In our study, the disease distribution was very similar in both groups. The peritoneum was the most affected site, whereas lymph node metastases were not uncommon in either group. Therefore, the pattern of disease spread in uterine sarcomas may not be useful in differentiating the aggressive from the indolent subtypes in a patient with metastatic disease. Our results show that characterization of metabolic activity using SUVmax provides useful adjunct information that may better describe the underlying tumour behaviours and thus increase the clinical value of PET/CT.

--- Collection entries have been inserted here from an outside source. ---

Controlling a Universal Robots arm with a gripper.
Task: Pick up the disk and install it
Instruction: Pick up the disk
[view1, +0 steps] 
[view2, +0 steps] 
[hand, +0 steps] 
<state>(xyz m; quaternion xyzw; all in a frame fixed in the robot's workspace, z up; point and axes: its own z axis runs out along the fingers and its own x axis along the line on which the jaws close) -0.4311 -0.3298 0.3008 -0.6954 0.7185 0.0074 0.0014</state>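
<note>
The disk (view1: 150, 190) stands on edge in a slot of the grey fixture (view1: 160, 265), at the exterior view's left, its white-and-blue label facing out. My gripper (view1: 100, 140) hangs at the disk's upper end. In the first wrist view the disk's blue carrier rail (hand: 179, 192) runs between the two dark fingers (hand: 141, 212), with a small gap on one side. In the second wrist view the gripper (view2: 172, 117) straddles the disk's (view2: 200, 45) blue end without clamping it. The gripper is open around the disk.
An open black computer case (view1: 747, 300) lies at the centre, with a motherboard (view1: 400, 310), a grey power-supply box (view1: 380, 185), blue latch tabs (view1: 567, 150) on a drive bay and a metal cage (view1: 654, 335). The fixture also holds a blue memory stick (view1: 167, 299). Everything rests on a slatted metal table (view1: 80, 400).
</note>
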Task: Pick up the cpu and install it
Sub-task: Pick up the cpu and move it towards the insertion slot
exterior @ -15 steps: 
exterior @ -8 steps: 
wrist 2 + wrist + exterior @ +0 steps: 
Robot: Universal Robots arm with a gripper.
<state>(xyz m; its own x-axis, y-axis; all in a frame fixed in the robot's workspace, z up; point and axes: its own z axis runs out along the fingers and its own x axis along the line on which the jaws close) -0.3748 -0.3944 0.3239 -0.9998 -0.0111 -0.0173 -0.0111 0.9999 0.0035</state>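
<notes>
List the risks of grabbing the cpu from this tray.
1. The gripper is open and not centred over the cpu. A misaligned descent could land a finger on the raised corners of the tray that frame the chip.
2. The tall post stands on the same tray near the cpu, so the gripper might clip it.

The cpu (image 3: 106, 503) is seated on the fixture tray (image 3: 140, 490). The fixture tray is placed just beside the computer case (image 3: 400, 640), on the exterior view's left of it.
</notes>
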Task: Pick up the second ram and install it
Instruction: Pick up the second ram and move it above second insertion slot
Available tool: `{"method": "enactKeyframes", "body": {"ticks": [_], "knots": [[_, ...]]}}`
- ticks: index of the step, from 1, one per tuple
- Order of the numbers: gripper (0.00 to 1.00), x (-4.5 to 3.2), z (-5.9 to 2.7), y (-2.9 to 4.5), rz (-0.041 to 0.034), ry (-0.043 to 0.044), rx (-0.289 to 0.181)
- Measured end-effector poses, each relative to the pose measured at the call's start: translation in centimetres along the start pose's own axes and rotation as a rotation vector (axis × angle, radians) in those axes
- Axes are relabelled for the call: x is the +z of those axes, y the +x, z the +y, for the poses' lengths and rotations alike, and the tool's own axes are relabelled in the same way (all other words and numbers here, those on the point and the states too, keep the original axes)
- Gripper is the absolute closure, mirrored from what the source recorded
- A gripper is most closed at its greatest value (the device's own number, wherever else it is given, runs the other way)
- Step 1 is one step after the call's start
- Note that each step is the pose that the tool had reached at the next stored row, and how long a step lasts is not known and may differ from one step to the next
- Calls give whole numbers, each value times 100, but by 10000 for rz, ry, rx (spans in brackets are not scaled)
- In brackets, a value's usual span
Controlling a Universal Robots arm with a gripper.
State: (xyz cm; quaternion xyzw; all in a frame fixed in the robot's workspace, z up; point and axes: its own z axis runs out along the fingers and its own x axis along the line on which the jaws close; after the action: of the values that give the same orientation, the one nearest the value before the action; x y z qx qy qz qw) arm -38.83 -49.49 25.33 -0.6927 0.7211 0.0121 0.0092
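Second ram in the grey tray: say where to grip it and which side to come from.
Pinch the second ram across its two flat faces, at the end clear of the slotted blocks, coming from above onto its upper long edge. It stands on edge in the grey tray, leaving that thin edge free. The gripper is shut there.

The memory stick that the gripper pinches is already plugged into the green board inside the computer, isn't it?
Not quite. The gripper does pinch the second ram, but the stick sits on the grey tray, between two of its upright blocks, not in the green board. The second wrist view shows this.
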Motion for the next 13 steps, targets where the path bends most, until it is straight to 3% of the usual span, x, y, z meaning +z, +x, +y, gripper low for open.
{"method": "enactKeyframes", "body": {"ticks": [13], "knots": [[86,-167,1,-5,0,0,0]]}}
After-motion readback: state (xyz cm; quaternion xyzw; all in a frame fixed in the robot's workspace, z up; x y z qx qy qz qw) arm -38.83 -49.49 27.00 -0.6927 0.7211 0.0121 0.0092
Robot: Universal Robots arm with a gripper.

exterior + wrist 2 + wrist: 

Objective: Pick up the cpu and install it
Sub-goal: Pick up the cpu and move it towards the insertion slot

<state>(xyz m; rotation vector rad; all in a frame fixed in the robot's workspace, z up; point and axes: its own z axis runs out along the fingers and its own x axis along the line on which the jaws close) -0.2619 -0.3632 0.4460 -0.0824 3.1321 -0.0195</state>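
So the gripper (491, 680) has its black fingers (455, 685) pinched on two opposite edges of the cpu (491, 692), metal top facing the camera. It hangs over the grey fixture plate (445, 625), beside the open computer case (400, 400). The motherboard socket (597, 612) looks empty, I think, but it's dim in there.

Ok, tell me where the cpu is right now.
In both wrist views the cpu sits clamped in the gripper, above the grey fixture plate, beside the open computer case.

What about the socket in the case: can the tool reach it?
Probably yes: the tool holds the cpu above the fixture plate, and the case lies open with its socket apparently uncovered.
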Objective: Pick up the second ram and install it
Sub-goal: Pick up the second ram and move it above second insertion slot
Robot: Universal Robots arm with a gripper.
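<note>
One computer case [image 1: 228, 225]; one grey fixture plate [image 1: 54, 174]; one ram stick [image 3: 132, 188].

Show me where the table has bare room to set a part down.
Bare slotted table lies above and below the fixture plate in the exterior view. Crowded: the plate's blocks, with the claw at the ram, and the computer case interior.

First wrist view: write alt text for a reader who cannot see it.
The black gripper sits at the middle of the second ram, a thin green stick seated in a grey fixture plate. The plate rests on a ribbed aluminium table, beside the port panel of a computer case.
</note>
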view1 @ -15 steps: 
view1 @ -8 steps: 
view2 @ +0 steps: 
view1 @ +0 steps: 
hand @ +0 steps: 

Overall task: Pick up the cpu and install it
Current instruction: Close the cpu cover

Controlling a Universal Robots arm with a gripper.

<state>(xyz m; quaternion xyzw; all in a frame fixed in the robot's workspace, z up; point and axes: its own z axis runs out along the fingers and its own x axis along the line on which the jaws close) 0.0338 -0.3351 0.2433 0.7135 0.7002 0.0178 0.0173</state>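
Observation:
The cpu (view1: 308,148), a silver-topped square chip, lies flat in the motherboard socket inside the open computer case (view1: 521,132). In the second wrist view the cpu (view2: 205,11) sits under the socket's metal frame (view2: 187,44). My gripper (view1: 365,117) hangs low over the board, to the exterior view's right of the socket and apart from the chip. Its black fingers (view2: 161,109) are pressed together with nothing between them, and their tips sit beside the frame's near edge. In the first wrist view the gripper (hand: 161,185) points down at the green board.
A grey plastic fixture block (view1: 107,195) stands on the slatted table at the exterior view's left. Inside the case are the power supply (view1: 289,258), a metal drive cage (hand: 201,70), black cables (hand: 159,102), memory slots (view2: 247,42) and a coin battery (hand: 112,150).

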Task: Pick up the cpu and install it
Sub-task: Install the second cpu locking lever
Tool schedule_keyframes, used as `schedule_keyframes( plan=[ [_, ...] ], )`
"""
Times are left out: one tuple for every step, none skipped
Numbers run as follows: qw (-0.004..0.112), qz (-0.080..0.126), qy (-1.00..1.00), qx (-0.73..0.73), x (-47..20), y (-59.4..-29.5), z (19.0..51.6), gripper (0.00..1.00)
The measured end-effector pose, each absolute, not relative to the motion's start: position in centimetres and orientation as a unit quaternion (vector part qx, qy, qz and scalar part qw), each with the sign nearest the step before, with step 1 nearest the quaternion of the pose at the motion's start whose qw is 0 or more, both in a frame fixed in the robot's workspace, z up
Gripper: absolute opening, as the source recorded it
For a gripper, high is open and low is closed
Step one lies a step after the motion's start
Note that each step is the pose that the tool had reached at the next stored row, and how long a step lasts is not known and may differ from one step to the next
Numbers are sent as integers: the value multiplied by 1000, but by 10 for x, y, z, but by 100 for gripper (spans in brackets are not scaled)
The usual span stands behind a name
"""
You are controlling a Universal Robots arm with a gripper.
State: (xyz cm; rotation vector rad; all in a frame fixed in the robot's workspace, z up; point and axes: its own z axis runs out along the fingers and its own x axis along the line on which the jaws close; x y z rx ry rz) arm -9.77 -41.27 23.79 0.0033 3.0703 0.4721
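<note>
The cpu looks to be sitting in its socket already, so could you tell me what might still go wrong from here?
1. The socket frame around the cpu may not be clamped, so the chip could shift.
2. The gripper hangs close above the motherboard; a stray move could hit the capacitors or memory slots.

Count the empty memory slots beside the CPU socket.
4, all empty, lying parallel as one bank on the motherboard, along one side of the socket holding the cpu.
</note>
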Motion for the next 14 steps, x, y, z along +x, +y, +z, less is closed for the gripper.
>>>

There are several limitations in the current study. This is a retrospective study with a relatively small number of patients, given the rarity of uterine sarcoma. The heterogeneity of the disease makes the analysis challenging and less homogeneous. There was inherent selection bias as more advanced-staged and more aggressive subtypes of disease were more likely to be referred for PET/CT. This would explain the small number of patients with indolent subtypes. We acknowledge that by defining histology as the gold standard our study would be biased by sampling errors, especially in specimens collected from biopsies rather than surgical resections.

Conclusion

The preliminary finding suggests that SUV is a promising noninvasive biomarker for differentiating the aggressive from the indolent subtypes of uterine sarcoma, with an optimal cutoff value of SUVmax 4.0, providing a clinically relevant quantitative index and thus adding value to preoperative surgical planning and streamlining treatment strategies. PET/CT should be performed for pretreatment assessment.